* What the task asks
Lines in the listing below that contain the string "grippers" are to be found and copied.
Data below Block Start
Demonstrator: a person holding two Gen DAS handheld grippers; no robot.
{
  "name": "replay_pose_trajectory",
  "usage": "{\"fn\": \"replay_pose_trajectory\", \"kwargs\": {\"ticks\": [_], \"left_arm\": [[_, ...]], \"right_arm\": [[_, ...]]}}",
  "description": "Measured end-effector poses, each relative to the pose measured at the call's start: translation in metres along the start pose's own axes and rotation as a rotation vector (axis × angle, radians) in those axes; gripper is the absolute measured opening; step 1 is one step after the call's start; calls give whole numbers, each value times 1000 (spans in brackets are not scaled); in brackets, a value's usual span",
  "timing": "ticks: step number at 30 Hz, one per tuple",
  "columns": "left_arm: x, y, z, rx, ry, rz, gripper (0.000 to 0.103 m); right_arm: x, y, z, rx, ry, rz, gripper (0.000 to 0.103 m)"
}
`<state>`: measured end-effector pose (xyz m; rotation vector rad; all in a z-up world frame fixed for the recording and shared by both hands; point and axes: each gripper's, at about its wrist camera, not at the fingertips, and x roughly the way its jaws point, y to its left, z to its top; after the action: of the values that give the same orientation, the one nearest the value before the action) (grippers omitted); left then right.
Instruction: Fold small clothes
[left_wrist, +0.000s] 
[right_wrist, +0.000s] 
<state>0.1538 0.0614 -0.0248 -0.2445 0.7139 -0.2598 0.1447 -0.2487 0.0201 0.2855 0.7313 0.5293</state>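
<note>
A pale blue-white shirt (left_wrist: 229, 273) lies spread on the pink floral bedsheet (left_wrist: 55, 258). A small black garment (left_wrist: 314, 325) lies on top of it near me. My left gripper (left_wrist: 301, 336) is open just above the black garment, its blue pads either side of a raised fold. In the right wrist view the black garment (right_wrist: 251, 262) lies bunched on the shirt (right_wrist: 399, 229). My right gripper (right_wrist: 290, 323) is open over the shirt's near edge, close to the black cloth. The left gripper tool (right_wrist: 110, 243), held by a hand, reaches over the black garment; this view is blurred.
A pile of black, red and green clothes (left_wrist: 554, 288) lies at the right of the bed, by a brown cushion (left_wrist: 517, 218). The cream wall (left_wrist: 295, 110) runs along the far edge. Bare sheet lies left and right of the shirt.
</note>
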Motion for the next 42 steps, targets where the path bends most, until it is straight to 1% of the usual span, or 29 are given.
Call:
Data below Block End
* Solution to this problem
Demonstrator: a person holding two Gen DAS handheld grippers; no robot.
`<state>`: measured end-effector pose (xyz m; rotation vector rad; all in a z-up world frame fixed for the recording and shared by both hands; point and axes: each gripper's, at about its wrist camera, not at the fingertips, and x roughly the way its jaws point, y to its left, z to its top; after the action: of the values that give the same orientation, the one nearest the value before the action) (grippers omitted); left then right.

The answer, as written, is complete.